ASSIGNMENT ▸ Please print the whole of the listing that follows exactly.

INFORMATION ▸
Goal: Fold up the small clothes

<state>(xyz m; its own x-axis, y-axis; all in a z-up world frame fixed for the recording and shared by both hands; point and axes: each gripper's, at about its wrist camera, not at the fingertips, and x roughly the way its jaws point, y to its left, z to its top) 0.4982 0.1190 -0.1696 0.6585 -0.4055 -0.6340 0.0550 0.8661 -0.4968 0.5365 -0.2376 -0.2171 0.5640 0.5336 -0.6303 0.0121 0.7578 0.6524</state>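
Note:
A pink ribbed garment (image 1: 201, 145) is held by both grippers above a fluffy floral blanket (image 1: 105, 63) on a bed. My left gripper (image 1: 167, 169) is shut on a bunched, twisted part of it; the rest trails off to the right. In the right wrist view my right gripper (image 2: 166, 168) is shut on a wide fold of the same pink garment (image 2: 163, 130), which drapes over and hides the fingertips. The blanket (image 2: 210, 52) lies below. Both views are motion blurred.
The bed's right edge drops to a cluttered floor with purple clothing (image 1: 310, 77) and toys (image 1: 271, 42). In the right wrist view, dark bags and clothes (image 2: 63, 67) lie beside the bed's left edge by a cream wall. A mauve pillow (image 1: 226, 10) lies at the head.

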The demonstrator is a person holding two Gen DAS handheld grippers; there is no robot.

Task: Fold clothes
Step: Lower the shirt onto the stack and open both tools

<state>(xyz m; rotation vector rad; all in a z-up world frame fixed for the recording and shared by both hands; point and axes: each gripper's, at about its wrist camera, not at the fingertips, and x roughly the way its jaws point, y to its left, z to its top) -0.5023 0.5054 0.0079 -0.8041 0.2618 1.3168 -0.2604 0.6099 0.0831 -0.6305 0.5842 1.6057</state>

RESPONSE AREA ▸
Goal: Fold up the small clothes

<state>(xyz m; its own x-axis, y-axis; all in a z-up world frame fixed for the recording and shared by both hands; point and axes: each gripper's, at about its wrist camera, not at the fingertips, and x roughly the way its jaws point, y to its left, z to its top) 0.4982 0.1190 -0.1696 0.6585 -0.4055 -0.6340 0.0550 0.8661 -0.4968 0.5365 -0.2376 -0.2171 0.5640 0.5336 -0.6303 0.0121 0.7578 0.6524</state>
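Note:
A pink ribbed garment (image 1: 201, 145) is held by both grippers above a fluffy floral blanket (image 1: 105, 63) on a bed. My left gripper (image 1: 167, 169) is shut on a bunched, twisted part of it; the rest trails off to the right. In the right wrist view my right gripper (image 2: 166, 168) is shut on a wide fold of the same pink garment (image 2: 163, 130), which drapes over and hides the fingertips. The blanket (image 2: 210, 52) lies below. Both views are motion blurred.
The bed's right edge drops to a cluttered floor with purple clothing (image 1: 310, 77) and toys (image 1: 271, 42). In the right wrist view, dark bags and clothes (image 2: 63, 67) lie beside the bed's left edge by a cream wall. A mauve pillow (image 1: 226, 10) lies at the head.
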
The demonstrator is a person holding two Gen DAS handheld grippers; there is no robot.

Task: Fold clothes
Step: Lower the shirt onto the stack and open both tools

<state>(xyz m; rotation vector rad; all in a z-up world frame fixed for the recording and shared by both hands; point and axes: each gripper's, at about its wrist camera, not at the fingertips, and x roughly the way its jaws point, y to its left, z to its top) -0.5023 0.5054 0.0079 -0.8041 0.2618 1.3168 -0.2604 0.6099 0.0831 -0.6305 0.5842 1.6057</state>

What came before makes up the full response.